Ao Doce e Perigoso Saudosismo das Manhãs
É quando o orvalho que cobre a noite
Cai, gota serena a escorrer pelas folhas,
Que o sol dentre as nuvens reflete o que é belo;
É quando teus olhos se abrem ao vento
Que sei como a rosa enxerga o jardim.
Na fonte que nasce e que corre na serra,
Sinto o teu cheiro passando por mim.
Em meu coração encadeia-se o elo.
Brotam frutos de puro acalanto.
A brisa que à sombra beija e balança.
Passa ligeira e me leva a pensar...
Caminhos que correm, estradas que chegam,
Um beijo, um abraço, um suspiro profundo...
Minhas mãos que buscam ser livres
Seguem os mapas das linhas do teu corpo.
O amor é máquina a mover o mundo;
Teu beijo é sangue a pulsar minha vontade.
Já no recanto embalo que vai, rouxinol
Passou por aqui e partiu sem razão.
Também eu sou da floresta,
Sou órfão, filho de pai tempo e mãe certeza,
Primo do orvalho e neto das folhas secas,
Sobrinho da saudade que a sombra da brisa alcança.

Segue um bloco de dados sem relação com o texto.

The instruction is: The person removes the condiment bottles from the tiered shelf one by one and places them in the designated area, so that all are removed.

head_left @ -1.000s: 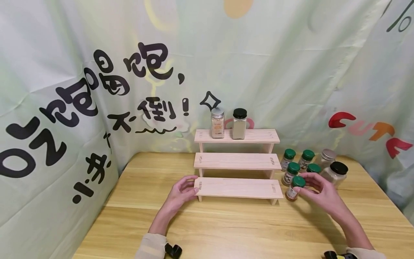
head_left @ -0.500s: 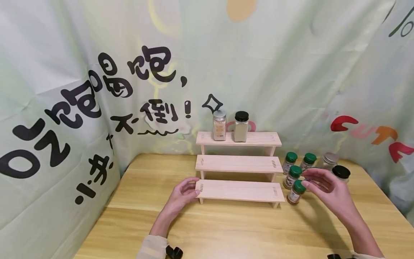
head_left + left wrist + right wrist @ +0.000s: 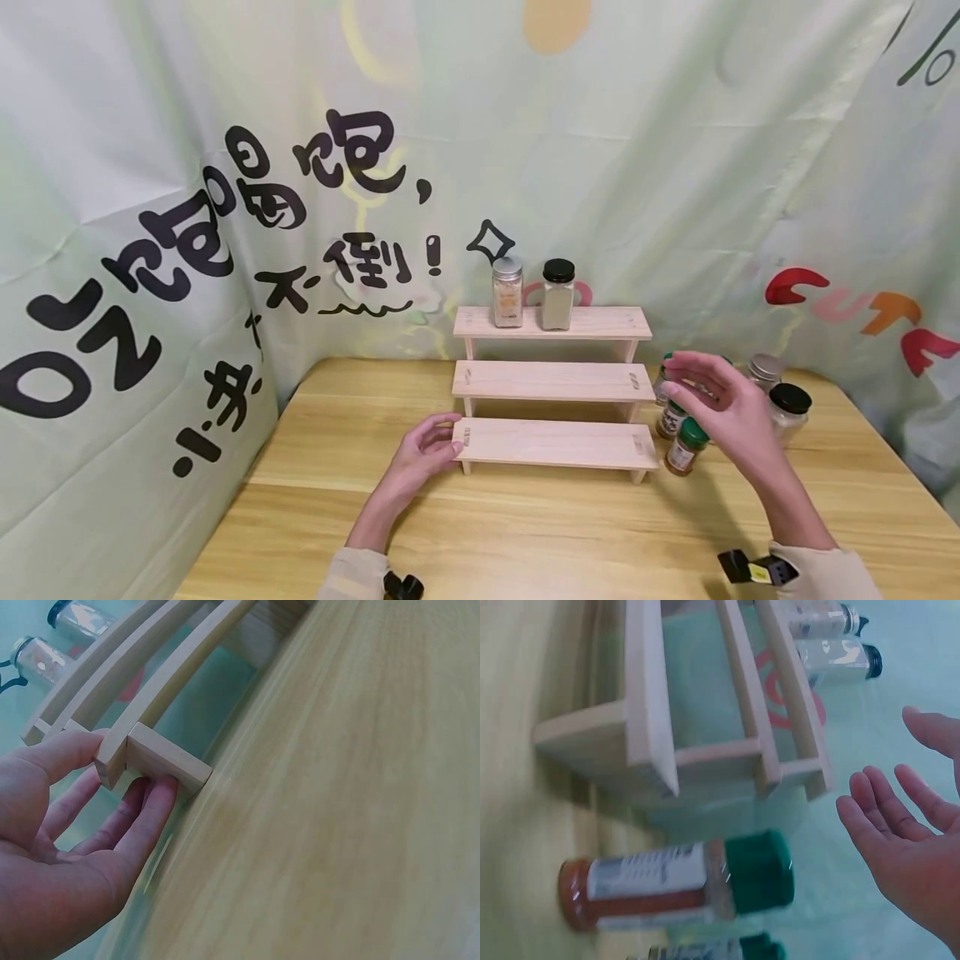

Do amor que tive com a rosa
Nasceu, na fonte, o futuro.
E jaz na serra; corre o presente.
Liberto no instante a partir da razão,
Desperto nas asas do rouxinol,
Incerto nas nuvens que mancham o céu.
Mesmo assim, pousou por aqui.
No amor segui contigo e com futuro,
E ele partiu, como o cobre das noites,
No doce e perigoso saudosismo das manhãs,
Que veio levar tudo o que o vento criou,
Como calou do papel a caneta,
Que agora é som e rouxinol em outra floresta.